Altered TAB1:I kappaB kinase interaction promotes transforming growth factor beta-mediated nuclear factor-kappaB activation during breast cancer progression

Jason R Neil  1 William P Schiemann
Affiliations

Altered TAB1:I kappaB kinase interaction promotes transforming growth factor beta-mediated nuclear factor-kappaB activation during breast cancer progression

Jason R Neil et al. Cancer Res. .

Abstract

The conversion of transforming growth factor beta (TGF-beta) from a tumor suppressor to a tumor promoter occurs frequently during mammary tumorigenesis, yet the molecular mechanisms underlying this phenomenon remain undefined. We show herein that TGF-beta repressed nuclear factor-kappaB (NF-kappaB) activity in normal NMuMG cells, but activated this transcription factor in their malignant counterparts, 4T1 cells, by inducing assembly of TGF-beta-activated kinase 1 (TAK1)-binding protein 1 (TAB1):I kappaB kinase beta (IKK beta) complexes, which led to the stimulation of a TAK1:IKK beta:p65 pathway. TAB1:IKK beta complexes could only be detected in NMuMG cells following their induction of epithelial-mesenchymal transition (EMT), which, on TGF-beta treatment, activated NF-kappaB. Expression of a truncated TAB1 mutant [i.e., TAB1(411)] reduced basal and TGF-beta-mediated NF-kappaB activation in NMuMG cells driven to undergo EMT by TGF-beta and in 4T1 cells stimulated by TGF-beta. TAB1(411) expression also inhibited TGF-beta-stimulated tumor necrosis factor-alpha and cyclooxygenase-2 expression in 4T1 cells.

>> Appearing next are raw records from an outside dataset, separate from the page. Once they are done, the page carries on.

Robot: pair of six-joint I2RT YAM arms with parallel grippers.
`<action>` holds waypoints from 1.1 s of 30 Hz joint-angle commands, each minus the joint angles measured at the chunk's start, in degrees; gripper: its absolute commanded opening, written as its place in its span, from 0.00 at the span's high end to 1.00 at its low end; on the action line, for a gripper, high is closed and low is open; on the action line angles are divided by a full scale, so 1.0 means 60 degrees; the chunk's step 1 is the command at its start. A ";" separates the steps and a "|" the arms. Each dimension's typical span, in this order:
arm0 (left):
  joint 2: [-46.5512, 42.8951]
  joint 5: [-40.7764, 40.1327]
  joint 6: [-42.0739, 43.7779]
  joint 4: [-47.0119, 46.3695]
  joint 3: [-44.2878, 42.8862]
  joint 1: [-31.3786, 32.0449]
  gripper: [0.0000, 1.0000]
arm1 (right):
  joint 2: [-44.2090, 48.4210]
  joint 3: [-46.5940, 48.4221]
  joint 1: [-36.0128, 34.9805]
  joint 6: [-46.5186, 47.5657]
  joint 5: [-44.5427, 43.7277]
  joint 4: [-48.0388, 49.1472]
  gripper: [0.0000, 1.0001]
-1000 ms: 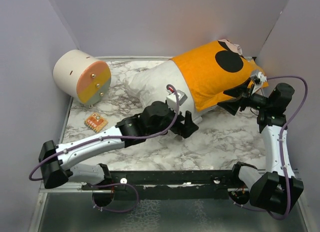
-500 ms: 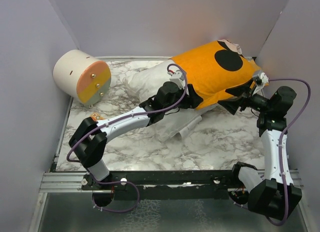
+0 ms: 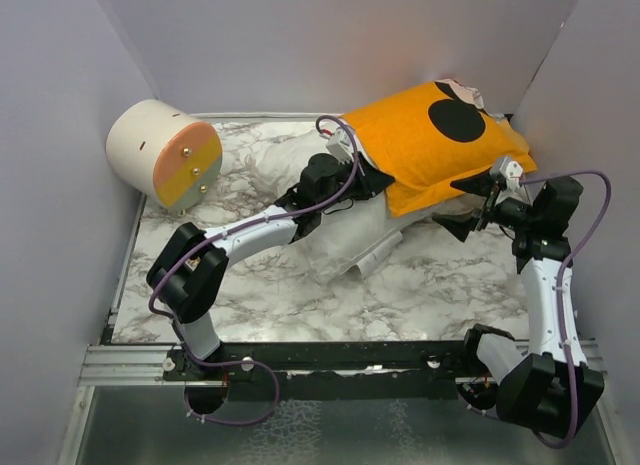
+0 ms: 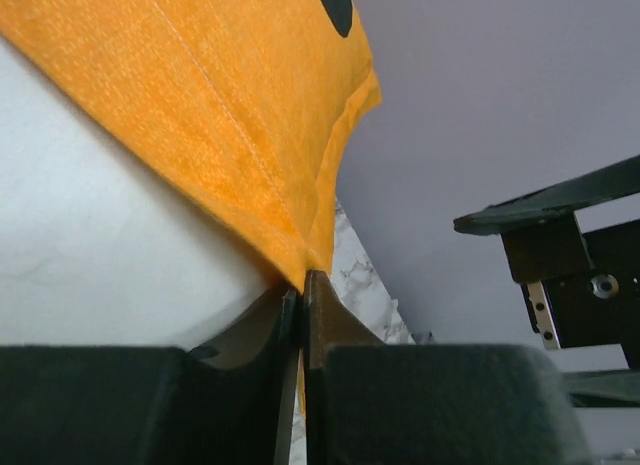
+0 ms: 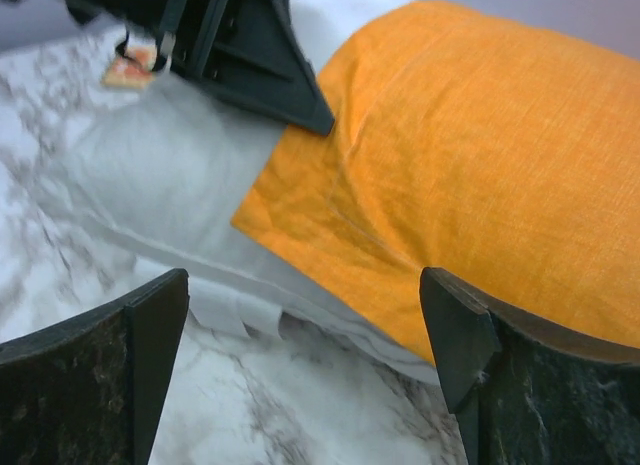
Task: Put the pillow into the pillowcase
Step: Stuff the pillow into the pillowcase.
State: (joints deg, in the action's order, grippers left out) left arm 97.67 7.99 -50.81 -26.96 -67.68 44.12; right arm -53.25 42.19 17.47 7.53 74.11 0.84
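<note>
The white pillow [image 3: 330,225] lies mid-table with its far right end inside the orange pillowcase [image 3: 430,150], which has a black Mickey ear on top. My left gripper [image 3: 380,182] sits at the case's open hem. In the left wrist view that gripper [image 4: 303,277] is shut on the orange hem [image 4: 300,250], with the pillow [image 4: 100,235] just left of it. My right gripper [image 3: 465,207] stands open at the case's near right edge. In the right wrist view its fingers [image 5: 130,335] spread wide over bare marble, the pillowcase [image 5: 480,135] and pillow [image 5: 160,165] beyond them.
A cream-and-orange cylinder [image 3: 165,153] lies at the back left of the marble table [image 3: 440,285]. Grey walls close in the left, back and right sides. A white label flap [image 5: 235,310] hangs from the pillow's near edge.
My left gripper has travelled up from the pillow's near side to the case's hem and shut on it. My right gripper has opened wider and dropped slightly back from the case.
</note>
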 commanded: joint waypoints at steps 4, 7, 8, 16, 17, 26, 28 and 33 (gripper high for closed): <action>0.0165 0.1775 -0.0696 -0.1581 -0.0090 -0.0256 1.00 | -0.1216 0.1648 0.0047 0.9187 0.0624 -0.6445 0.00; 0.0041 0.2196 -0.1004 -0.1923 -0.0156 -0.0224 1.00 | -0.1113 0.1590 0.0047 0.9137 0.0176 -0.5741 0.00; -0.0004 0.2279 -0.1018 -0.1921 -0.0222 -0.0207 1.00 | -0.1010 0.1503 0.0039 0.8851 0.0073 -0.5292 0.00; -0.0011 0.2506 -0.0866 -0.1646 -0.0893 0.0160 1.00 | -0.0929 0.0927 -0.1578 0.7008 -0.1795 -0.2428 0.00; 0.0014 0.2472 -0.0856 -0.1624 -0.0942 0.0183 1.00 | -0.0994 0.0867 -0.2138 0.7005 -0.2400 -0.2279 0.00; 0.0503 0.2684 -0.1188 -0.1570 -0.1473 0.0213 1.00 | -0.1082 -0.0277 -0.3692 0.6060 -0.5435 0.0697 0.02; 0.0546 0.2741 -0.1251 -0.1657 -0.1468 0.0245 1.00 | -0.1243 -0.0452 -0.3815 0.5512 -0.5839 0.1600 0.08; 0.0373 0.2708 -0.0499 -0.1137 -0.1496 0.0185 0.99 | -0.1494 -0.0247 -0.3865 0.3566 -0.6068 0.2356 0.73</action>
State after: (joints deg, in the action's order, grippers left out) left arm 101.30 21.43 -56.90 -32.42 -74.46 44.71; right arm -61.58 39.99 -5.26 40.32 43.00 5.72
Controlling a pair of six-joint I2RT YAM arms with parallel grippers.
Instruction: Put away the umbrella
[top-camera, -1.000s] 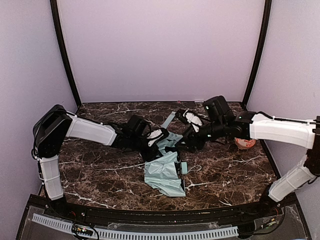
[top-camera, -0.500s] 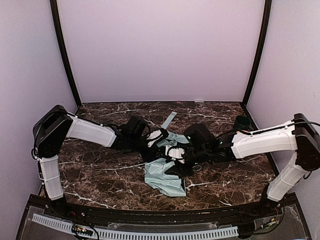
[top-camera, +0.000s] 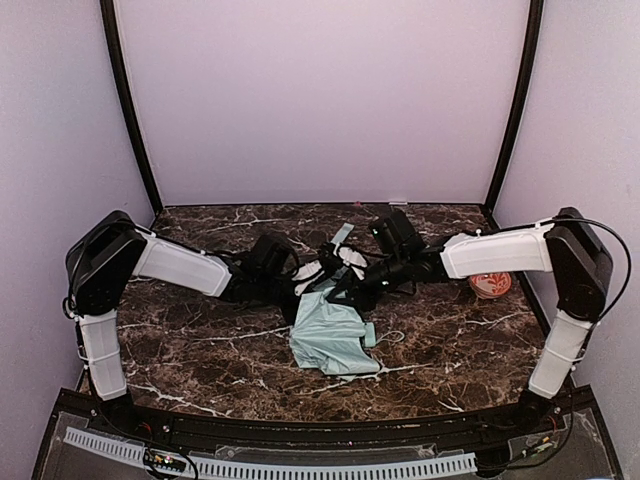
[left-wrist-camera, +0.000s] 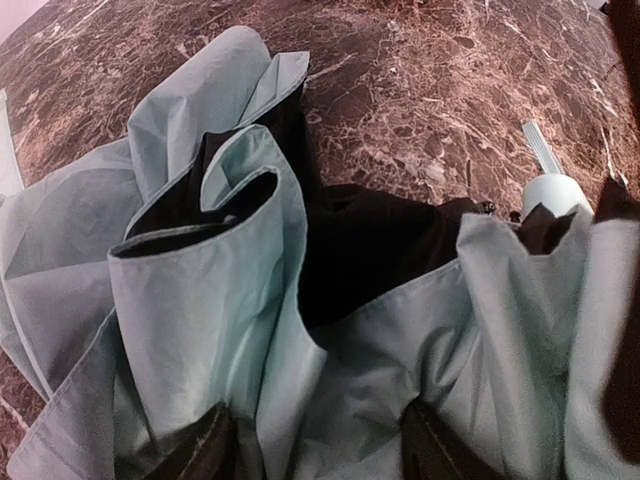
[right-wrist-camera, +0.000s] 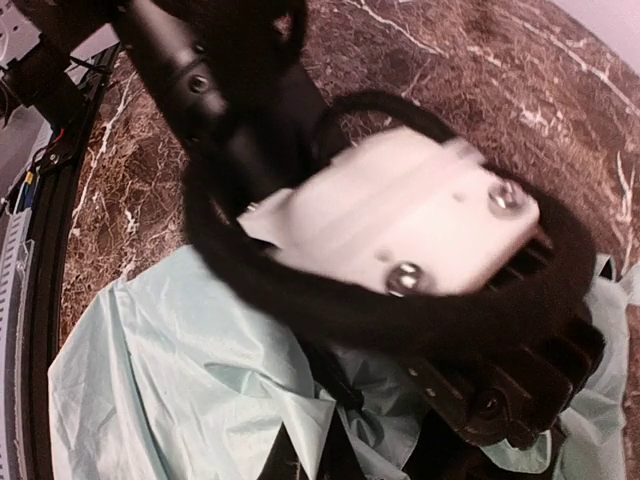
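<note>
**Gathering the slack canopy so it can be wrapped tight**

On the dark marbled table (top-camera: 200, 340), the compact folding umbrella of pale mint-green fabric with a black underside (top-camera: 330, 335) lies loose at the centre. The left jaws pinch a bunched fold of its canopy. The right jaws sit just beside them, and I cannot tell whether they are open or closed. Best, I judge, to use the left hold as an anchor while the right takes a neighbouring pleat, avoiding the short mint handle (left-wrist-camera: 553, 190) and its thin cord (top-camera: 393, 337).
</note>
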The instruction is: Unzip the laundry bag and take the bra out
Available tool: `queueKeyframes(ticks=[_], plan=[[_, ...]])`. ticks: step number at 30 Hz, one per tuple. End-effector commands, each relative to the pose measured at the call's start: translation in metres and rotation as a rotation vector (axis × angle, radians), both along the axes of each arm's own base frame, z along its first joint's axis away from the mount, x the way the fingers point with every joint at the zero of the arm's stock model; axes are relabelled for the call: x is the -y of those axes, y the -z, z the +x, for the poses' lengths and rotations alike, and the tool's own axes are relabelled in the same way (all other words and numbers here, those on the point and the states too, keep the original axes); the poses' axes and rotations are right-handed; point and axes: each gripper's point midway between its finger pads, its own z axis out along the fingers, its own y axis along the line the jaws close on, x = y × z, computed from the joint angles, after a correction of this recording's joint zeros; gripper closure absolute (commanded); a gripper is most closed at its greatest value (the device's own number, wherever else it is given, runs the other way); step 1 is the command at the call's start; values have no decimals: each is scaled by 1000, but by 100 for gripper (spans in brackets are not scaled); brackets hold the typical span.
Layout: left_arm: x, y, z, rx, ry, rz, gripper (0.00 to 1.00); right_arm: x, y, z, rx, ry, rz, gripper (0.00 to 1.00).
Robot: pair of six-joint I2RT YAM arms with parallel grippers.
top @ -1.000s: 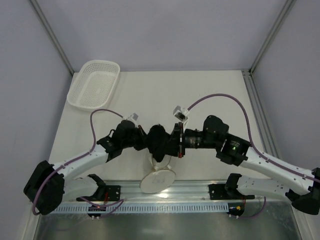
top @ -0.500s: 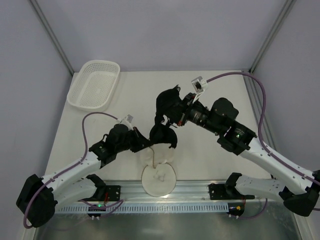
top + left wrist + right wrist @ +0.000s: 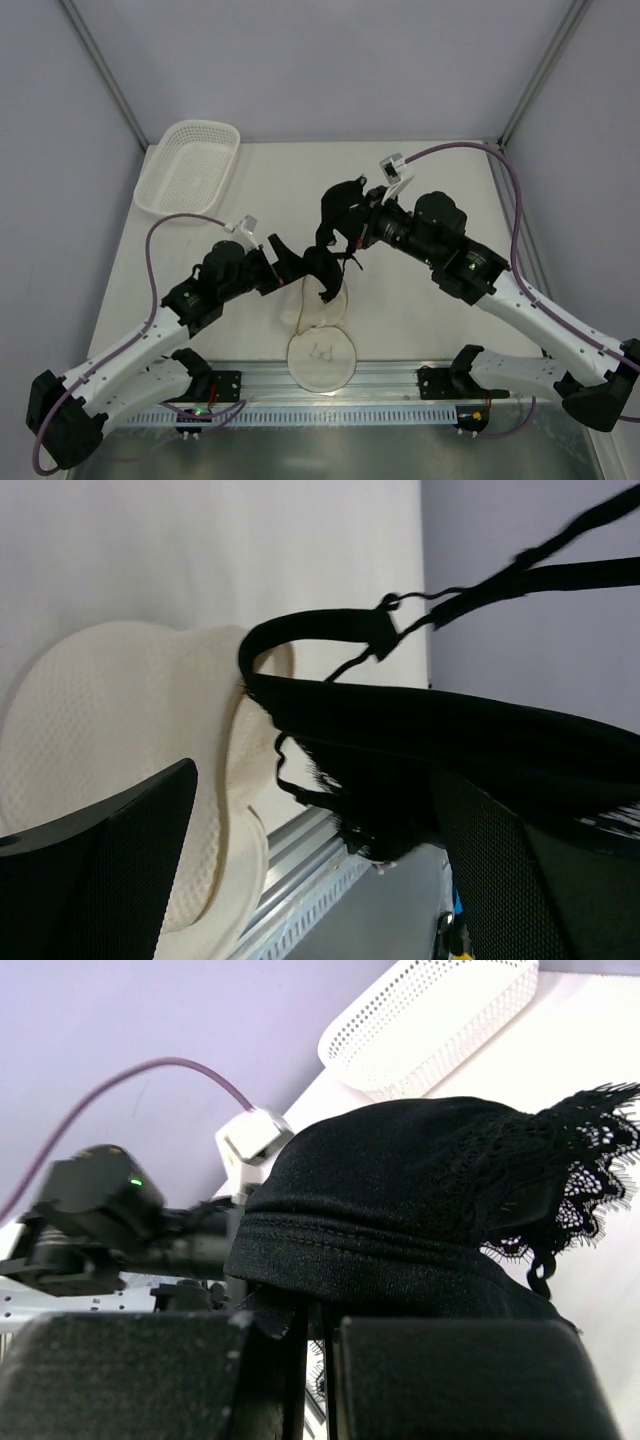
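The right claw (image 3: 357,224) is closed on one cup of the black lace bra (image 3: 338,204) and holds it raised above the counter (image 3: 430,180). Its wrist view shows the fabric pinched in the narrow gap between the two fingers. The other cup hangs lower, just at the open mouth of the laundry bag (image 3: 320,360), which lies near the front edge of the counter with its two mesh halves parted. The left claw (image 3: 288,262) has its fingers wide apart; the bra passes between them, and they clamp nothing.

The danger I see is that nothing holds the bag. If a strap (image 3: 560,575) or the lace catches on the zipper rim, an upward pull would probably drag the bag along with the bra. The fabric could also hook on a finger of the left claw, or slip from the right one, because only a small fold seems gripped.

No brand, label or writing can be read in any view.
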Motion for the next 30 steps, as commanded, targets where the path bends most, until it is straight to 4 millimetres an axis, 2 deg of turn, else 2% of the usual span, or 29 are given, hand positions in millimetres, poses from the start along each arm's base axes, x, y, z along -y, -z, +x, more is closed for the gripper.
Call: queueKeyframes(ticks=[1, 3, 6, 10, 16, 20, 23, 24, 30], plan=[[1, -48, -2, 135, 40, -45, 1, 7, -11, 10, 24, 51, -18, 96], [8, -65, -11, 185, 116, -76, 1, 4, -4, 12, 8, 45, -34, 96], [18, -76, -24, 259, 237, -102, 1, -1, 2, 14, -13, 35, -41, 96], [22, -83, -30, 355, 305, -116, 1, -7, 5, 15, -37, 10, -34, 96], [21, -103, -28, 498, 327, -95, 1, -26, 9, 9, -94, -93, -35, 96], [27, -110, -19, 515, 329, -81, 2, -39, 17, 5, -134, -164, -38, 97], [32, -110, -11, 508, 333, -55, 16, -47, 13, -5, -149, -240, -31, 96], [34, -104, -6, 493, 330, -36, 24, -50, 15, -9, -159, -271, -35, 97], [27, -112, 8, 533, 275, 31, 46, -46, 18, -22, -183, -320, -61, 96]])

Additionally, the ability of human MCF10A-CA1a breast cancer cells to undergo invasion in response to TGF-beta absolutely required the activities of TAK1 and NF-kappaB. Moreover, small interfering RNA-mediated TAK1 deficiency restored the cytostatic activity of TGF-beta in MCF10A-CA1a cells. Finally, expression of truncated TAB1(411) dramatically reduced the growth of 4T1 breast cancers in syngeneic BALB/c, as well as in nude mice, suggesting a potentially important role of NF-kappaB in regulating innate immunity by TGF-beta. Collectively, our findings have defined a novel TAB1:TAK1:IKK beta:NF-kappaB signaling axis that forms aberrantly in breast cancer cells and, consequently, enables oncogenic signaling by TGF-beta.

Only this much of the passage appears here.